Paris

Lea Lublin

Hôtel Des Arts

For over ten years, Lea Lublin has looked with an inquisitive eye at major works from art history, not with a sense of nostalgia, or, for that matter, to follow in the path of the appropriationists. Not content simply to copy the works, she has, rather, discovered in them hidden aspects that social convention keeps from us. In her 1983 show, Lublin unveiled the erotic charge that is immanent in the gestures of the Virgin and Child, by placing decoupaged elements into reproductions of religious paintings and isolating significant scenes in drawings. Without any previous knowledge of Leo Steinberg’s studies on the sexuality of Christ (Lublin met Steinberg subsequently in Paris, and he himself was astonished by the correspondences in their work), she brought forth visible signs of the masculinity of the child-God, the repressive space, as well as the projection of the forbidden desires of the artist.

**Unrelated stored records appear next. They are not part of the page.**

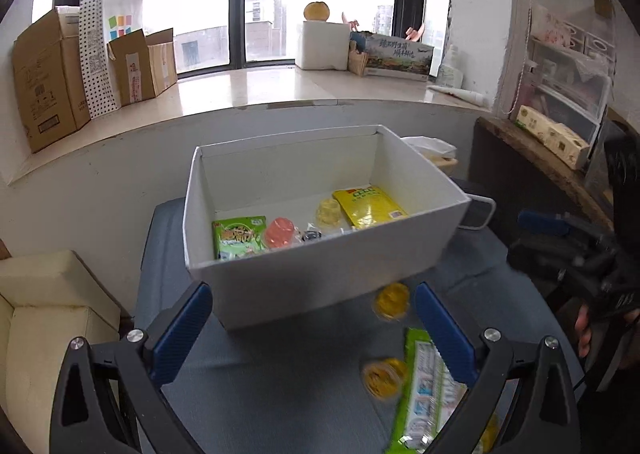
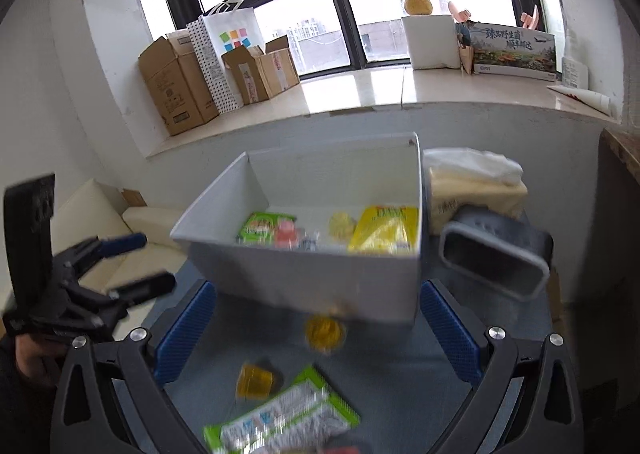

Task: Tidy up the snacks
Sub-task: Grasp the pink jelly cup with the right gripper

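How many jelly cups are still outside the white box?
2 for sure: one jelly cup on the table by the box's near wall, another closer in, beside the green packet. A yellow blur at the left view's bottom edge may be a third.

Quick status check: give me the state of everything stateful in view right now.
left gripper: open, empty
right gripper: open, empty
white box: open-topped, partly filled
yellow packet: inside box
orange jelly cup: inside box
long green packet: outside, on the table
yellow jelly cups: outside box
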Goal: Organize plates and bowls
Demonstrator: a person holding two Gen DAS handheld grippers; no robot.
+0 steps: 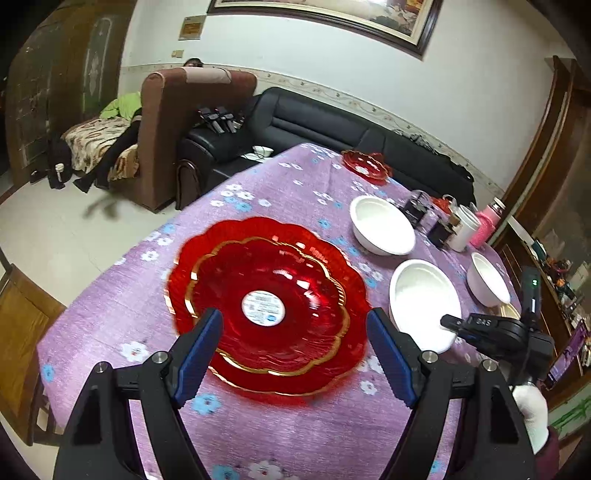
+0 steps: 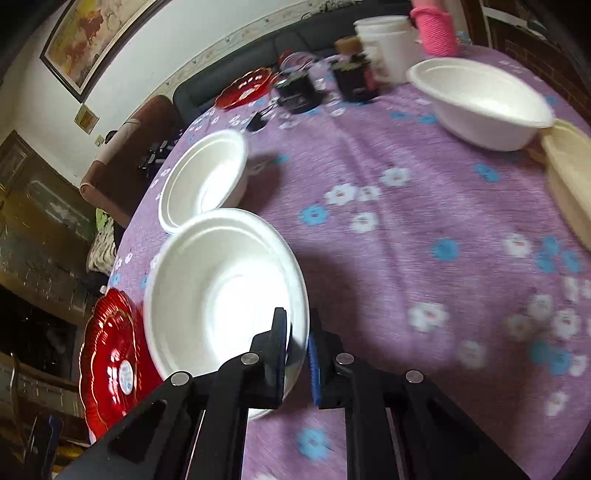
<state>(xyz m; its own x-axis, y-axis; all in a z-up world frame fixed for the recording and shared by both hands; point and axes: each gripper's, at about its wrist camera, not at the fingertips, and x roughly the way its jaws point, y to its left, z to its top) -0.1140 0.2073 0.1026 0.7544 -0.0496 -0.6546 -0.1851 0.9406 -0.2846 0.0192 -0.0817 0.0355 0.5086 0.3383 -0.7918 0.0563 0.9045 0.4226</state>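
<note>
Two red scalloped plates [image 1: 269, 306] lie stacked on the purple flowered tablecloth, right in front of my open, empty left gripper [image 1: 295, 354]. My right gripper [image 2: 298, 354] is shut on the near rim of a white bowl [image 2: 221, 291], which also shows in the left wrist view [image 1: 424, 299]. A second white bowl [image 2: 203, 177] sits just beyond it, a third [image 2: 480, 99] at the far right. A small red plate [image 1: 367, 166] lies at the table's far end. The red stack also shows in the right wrist view [image 2: 110, 354].
Dark jars [image 2: 354, 77], white cups [image 2: 388, 48] and a pink bottle [image 2: 436, 29] stand at the far side of the table. A beige container [image 2: 569, 173] lies at the right edge. A black sofa [image 1: 314, 122] and a brown armchair [image 1: 166, 122] stand beyond the table [image 1: 258, 435].
</note>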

Lublin’s work, which is fundamentally Conceptual, posits an imaginative passage of appearances, rendering a new and additional sense to iconic images, thus giving them new life. This is an intuitive and heuristic passage, which stems principally from the content of the art and from the discovery of the signified elements. If there is an accusatory attitude in Lublin’s earlier pieces, in her new series, entitled “Présent suspendu” (Suspended present, 1991), Lublin has created a work of allegiance to her spiritual father, Marcel Duchamp. Originally Argentinian, Lublin went to Buenos Aires following in Duchamp’s footsteps to investigate his 1918–19 sojourn there. Lublin discovered some startling clues to his cryptic works. Working from Duchamp’s correspondence with his family, she was able to locate his studio, which had a window with opaque panes, painted a yellowish green, perhaps the inspiration for Duchamp’s 1920 Fresh Widow. Also, in a copy of La Naciôn—a newspaper of the era almost certainly read by Duchamp, Lublin found an advertisement for Rose’s Lime Juice, from which he may have taken his well-known feminine pseudonym, Rrose Sélavy.

Lublin has transformed this Duchampian memoire into visual creations in a spectacular way, using new technological media that allow for seductive affective and formal analogies. Enlarged photographs of the studio, inscribed with a circle, Les Fenêtres Fraîches (The fresh windows, 1990) evoke not only the famous “window,” but also the magnifying glass that Duchamp used in the execution of À regarder (de l’autre côté du verre) d’un oeil, de près, pendant presque une heure (To be looked at [from the other side of the glass], close to, for almost an hour, 1918). The label and the bottle of Rose’s Lime Juice are used in a series of large computer images, and presented in light boxes, which give the found information a personal feeling, following the phenomenal number of variations on the Duchampian myth; thus, the label of La bouteille perdu de Marcel Duchamp (The lost bottle of Marcel Duchamp, 1991) reproduces the label of an assisted readymade: Belle Haleine, Eau de Voilette (Beautiful breath, veil water, 1921) with the portrait and monogram of Rrose Sélavy, modern Ariane. Lublin unwinds her thread through the linguistic labyrinth of Duchamp’s secrets, but she does not make readymades. In a manner that might be termed narrative, Lublin’s work, in her own words, has nothing to do with “the image as being reality, but as being the reality of the image.”

Anne Dagbert

Translated from the French by Diana C. Stoll.